▸ Problem statement:
Output the listing exactly, leaving out no line.

▸ Material to process:

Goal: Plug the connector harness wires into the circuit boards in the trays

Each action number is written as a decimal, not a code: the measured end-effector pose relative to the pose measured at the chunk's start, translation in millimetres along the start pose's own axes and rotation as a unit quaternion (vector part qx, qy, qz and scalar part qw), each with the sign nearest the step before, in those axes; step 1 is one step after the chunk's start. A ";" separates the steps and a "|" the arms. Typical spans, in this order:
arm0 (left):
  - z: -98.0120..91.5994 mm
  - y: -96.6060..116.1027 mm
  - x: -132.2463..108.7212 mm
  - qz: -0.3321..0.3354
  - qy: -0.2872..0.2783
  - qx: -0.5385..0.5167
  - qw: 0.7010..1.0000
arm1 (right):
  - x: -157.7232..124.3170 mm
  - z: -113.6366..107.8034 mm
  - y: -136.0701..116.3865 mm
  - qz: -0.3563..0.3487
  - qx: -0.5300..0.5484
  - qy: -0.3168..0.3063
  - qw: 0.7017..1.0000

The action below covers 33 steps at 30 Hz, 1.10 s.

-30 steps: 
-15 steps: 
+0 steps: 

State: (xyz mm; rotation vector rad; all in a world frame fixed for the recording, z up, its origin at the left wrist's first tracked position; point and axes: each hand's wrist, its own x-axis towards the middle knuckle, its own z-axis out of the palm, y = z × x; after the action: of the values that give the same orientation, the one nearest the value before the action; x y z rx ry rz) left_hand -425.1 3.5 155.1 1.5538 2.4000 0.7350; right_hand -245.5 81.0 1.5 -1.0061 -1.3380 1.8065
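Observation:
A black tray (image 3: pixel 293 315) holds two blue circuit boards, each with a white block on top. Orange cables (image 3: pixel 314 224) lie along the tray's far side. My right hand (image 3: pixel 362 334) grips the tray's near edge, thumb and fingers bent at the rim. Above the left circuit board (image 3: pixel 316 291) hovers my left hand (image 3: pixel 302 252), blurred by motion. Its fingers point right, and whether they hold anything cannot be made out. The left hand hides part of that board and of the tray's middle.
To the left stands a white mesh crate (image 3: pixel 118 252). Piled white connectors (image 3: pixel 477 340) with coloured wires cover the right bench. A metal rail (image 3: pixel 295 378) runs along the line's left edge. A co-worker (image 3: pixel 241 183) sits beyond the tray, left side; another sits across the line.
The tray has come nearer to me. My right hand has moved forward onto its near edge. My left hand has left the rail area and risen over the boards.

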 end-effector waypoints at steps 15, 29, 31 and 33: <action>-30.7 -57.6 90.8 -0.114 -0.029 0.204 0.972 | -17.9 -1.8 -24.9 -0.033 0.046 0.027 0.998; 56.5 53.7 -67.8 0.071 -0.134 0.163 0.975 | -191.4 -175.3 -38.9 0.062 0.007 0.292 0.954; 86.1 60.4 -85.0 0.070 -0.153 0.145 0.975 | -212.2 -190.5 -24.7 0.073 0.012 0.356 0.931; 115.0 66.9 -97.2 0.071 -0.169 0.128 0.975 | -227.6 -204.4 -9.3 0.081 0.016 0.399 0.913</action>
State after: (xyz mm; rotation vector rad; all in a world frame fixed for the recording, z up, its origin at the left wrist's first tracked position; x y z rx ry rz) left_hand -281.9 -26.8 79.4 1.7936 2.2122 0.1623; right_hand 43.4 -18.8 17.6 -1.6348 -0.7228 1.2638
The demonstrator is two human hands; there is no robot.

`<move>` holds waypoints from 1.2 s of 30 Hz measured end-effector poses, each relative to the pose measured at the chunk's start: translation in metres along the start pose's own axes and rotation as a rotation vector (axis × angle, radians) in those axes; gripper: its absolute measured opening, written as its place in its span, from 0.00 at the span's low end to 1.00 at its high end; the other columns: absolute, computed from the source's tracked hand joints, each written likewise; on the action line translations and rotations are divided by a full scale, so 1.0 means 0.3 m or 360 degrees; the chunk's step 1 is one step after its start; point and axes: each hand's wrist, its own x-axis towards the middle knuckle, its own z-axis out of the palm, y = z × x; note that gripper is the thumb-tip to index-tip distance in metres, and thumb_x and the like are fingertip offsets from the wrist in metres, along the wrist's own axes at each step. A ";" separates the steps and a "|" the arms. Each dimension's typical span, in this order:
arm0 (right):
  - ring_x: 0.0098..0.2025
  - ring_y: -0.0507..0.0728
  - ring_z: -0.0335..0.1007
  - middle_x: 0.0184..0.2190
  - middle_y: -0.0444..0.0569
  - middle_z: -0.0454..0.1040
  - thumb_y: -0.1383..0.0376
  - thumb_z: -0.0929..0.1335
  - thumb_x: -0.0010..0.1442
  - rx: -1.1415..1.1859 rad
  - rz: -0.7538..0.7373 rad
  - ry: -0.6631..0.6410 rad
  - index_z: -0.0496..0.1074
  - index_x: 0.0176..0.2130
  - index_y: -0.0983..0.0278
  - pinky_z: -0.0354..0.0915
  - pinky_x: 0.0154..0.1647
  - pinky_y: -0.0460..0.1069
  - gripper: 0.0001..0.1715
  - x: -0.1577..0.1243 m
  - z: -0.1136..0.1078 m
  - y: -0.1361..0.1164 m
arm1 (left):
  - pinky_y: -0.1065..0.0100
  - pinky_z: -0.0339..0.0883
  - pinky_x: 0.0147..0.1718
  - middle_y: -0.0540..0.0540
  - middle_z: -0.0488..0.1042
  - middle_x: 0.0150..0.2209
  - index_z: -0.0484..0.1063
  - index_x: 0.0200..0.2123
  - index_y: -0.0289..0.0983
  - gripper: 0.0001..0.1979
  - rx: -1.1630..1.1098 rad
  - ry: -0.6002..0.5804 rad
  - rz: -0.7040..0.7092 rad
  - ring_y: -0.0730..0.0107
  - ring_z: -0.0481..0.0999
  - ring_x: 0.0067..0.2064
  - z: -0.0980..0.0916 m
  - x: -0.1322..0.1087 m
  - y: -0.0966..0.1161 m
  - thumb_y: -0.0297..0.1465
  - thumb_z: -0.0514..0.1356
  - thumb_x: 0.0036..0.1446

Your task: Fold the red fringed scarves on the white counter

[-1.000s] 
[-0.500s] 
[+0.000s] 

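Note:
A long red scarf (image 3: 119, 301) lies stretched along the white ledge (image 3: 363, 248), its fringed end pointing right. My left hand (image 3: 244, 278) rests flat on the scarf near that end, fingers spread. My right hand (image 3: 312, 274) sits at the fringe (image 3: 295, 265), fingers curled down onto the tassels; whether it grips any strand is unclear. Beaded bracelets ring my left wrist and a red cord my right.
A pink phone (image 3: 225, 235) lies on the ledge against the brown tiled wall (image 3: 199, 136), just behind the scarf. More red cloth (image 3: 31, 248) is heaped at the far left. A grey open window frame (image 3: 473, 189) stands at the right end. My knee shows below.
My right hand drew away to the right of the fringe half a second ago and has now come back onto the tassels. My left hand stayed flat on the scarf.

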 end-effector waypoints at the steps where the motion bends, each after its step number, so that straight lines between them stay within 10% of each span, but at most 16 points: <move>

▸ Result of the exercise:
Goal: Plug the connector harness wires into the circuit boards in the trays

Each action number is written as a decimal, not a code: the measured end-effector pose relative to the pose measured at the chunk's start, translation in millimetres along the start pose's own axes and rotation as a unit quaternion (vector part qx, qy, qz and scalar part qw), each with the sign nearest the step before, in those axes; step 1 is one step after the chunk's start. A ";" separates the steps and a "|" the arms. Typical spans, in this order:
arm0 (left):
  - z: -98.0120..91.5994 mm
  - y: -96.6060..116.1027 mm
  - x: -132.2463..108.7212 mm
  - qz: -0.3321..0.3354
  - qy: -0.2872..0.2783
  - qx: -0.5385..0.5167
  - qw: 0.7010..1.0000
arm1 (right):
  - x: -157.7232..124.3170 mm
  - z: -113.6366..107.8034 mm
  - y: -136.0701..116.3865 mm
  - qz: -0.3563..0.3487
  - qx: -0.5300..0.5484
  - qy: -0.3168..0.3063
  - qw: 0.7017..1.0000

The action below covers 33 steps at 30 Hz, 1.10 s.

-30 steps: 
-15 steps: 
+0 steps: 

State: (xyz mm; rotation vector rad; all in a world frame fixed for the recording, z up, its origin at the left wrist's first tracked position; point and axes: each hand's wrist, its own x-axis towards the middle knuckle, its own z-axis out of the palm, y = z × x; after the action: of the values that give the same orientation, the one nearest the value before the action; x y z rx ry rz) left_hand -425.1 3.5 155.1 1.5538 2.4000 0.7350; right_hand -245.5 81.0 1.5 -1.0061 -1.3380 1.8065
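Observation:
A black tray (image 3: pixel 293 315) holds two blue circuit boards, each with a white block on top. Orange cables (image 3: pixel 314 224) lie along the tray's far side. My right hand (image 3: pixel 362 334) grips the tray's near edge, thumb and fingers bent at the rim. Above the left circuit board (image 3: pixel 316 291) hovers my left hand (image 3: pixel 302 252), blurred by motion. Its fingers point right, and whether they hold anything cannot be made out. The left hand hides part of that board and of the tray's middle.
To the left stands a white mesh crate (image 3: pixel 118 252). Piled white connectors (image 3: pixel 477 340) with coloured wires cover the right bench. A metal rail (image 3: pixel 295 378) runs along the line's left edge. A co-worker (image 3: pixel 241 183) sits beyond the tray, left side; another sits across the line.
The tray has come nearer to me. My right hand has moved forward onto its near edge. My left hand has left the rail area and risen over the boards.
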
 end-effector waypoints at steps 15, 29, 31 and 33: <action>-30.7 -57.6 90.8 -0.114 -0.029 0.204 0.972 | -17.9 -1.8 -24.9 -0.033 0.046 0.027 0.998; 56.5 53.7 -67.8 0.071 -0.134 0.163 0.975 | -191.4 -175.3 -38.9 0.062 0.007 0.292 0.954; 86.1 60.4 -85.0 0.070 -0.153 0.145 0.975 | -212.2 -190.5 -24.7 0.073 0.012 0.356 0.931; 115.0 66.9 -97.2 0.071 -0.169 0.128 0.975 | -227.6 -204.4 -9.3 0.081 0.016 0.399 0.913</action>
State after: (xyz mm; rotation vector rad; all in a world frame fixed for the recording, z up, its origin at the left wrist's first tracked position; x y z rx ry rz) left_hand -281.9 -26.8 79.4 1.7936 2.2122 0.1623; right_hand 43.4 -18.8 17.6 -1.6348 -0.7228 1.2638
The demonstrator is two human hands; there is no robot.

`<move>` holds waypoints from 1.2 s of 30 Hz measured end-effector poses, each relative to the pose measured at the chunk's start: translation in metres along the start pose's own axes and rotation as a rotation vector (axis × angle, radians) in those axes; gripper: its absolute measured opening, written as its place in its span, from 0.00 at the span's low end to 1.00 at its high end; the other columns: absolute, computed from the source's tracked hand joints, each written likewise; on the action line translations and rotations are divided by a full scale, so 1.0 means 0.3 m or 360 degrees; the chunk's step 1 is one step after its start; point and axes: each hand's wrist, its own x-axis towards the middle knuckle, its own z-axis out of the palm, y = z × x; note that gripper is the thumb-tip to index-tip distance in metres, and thumb_x and the like are fingertip offsets from the wrist in metres, along the wrist's own axes at each step. A ";" separates the steps and a "|" the arms. Each dimension's typical span, in this order:
arm0 (right):
  - ring_x: 0.0098..0.2025
  - ring_y: -0.0507..0.0728
  - ring_z: -0.0335..0.1007
  - middle_x: 0.0184..0.2190
  - middle_y: -0.0444..0.0569
  - middle_z: -0.0454..0.1040
  - thumb_y: -0.1383..0.0376
  - thumb_z: -0.0929..0.1335
  - thumb_x: -0.0010..0.1442
  - rx: -1.1415..1.1859 rad
  - rz: -0.7538..0.7373 rad
  - ry: -0.6631..0.6410 rad
  - index_z: -0.0496..0.1074
  - index_x: 0.0176..0.2130
  - index_y: -0.0983..0.0278
  - pinky_z: -0.0354..0.0915
  - pinky_x: 0.0154..0.1647
  - pinky_y: -0.0460..0.1069
  - gripper: 0.0001..0.1715
  - x: -0.1577..0.1243 m
  - z: -0.1136..0.1078 m
  - y: -0.1361..0.1164 m
arm1 (left):
  - pinky_y: -0.1065..0.0100
  - pinky_z: -0.0339..0.0883
  - pinky_x: 0.0147..0.1718
  - middle_y: -0.0540..0.0540
  - middle_z: -0.0488..0.1042
  - middle_x: 0.0150..0.2209
  - index_z: -0.0484..0.1063
  - index_x: 0.0200..0.2123
  - index_y: -0.0289..0.0983
  - gripper: 0.0001..0.1979
  - rx: -1.1630..1.1098 rad
  - ry: -0.6002..0.5804 rad
  - rz: -0.7040..0.7092 rad
  - ring_y: -0.0730..0.0107
  - ring_z: -0.0481..0.0999
  - ring_x: 0.0067..0.2064
  - z: -0.0980..0.0916 m
  - x: -0.1322..0.1087 m
  - y: -0.0966..0.1161 m
  - thumb_y: -0.0297..0.1465
  - thumb_z: -0.0514..0.1356
  - thumb_x: 0.0036..0.1446

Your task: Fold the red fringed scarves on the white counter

[-1.000s] 
[-0.500s] 
[+0.000s] 

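Note:
A long red scarf (image 3: 119, 301) lies stretched along the white ledge (image 3: 363, 248), its fringed end pointing right. My left hand (image 3: 244, 278) rests flat on the scarf near that end, fingers spread. My right hand (image 3: 312, 274) sits at the fringe (image 3: 295, 265), fingers curled down onto the tassels; whether it grips any strand is unclear. Beaded bracelets ring my left wrist and a red cord my right.
A pink phone (image 3: 225, 235) lies on the ledge against the brown tiled wall (image 3: 199, 136), just behind the scarf. More red cloth (image 3: 31, 248) is heaped at the far left. A grey open window frame (image 3: 473, 189) stands at the right end. My knee shows below.
My right hand drew away to the right of the fringe half a second ago and has now come back onto the tassels. My left hand stayed flat on the scarf.
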
 end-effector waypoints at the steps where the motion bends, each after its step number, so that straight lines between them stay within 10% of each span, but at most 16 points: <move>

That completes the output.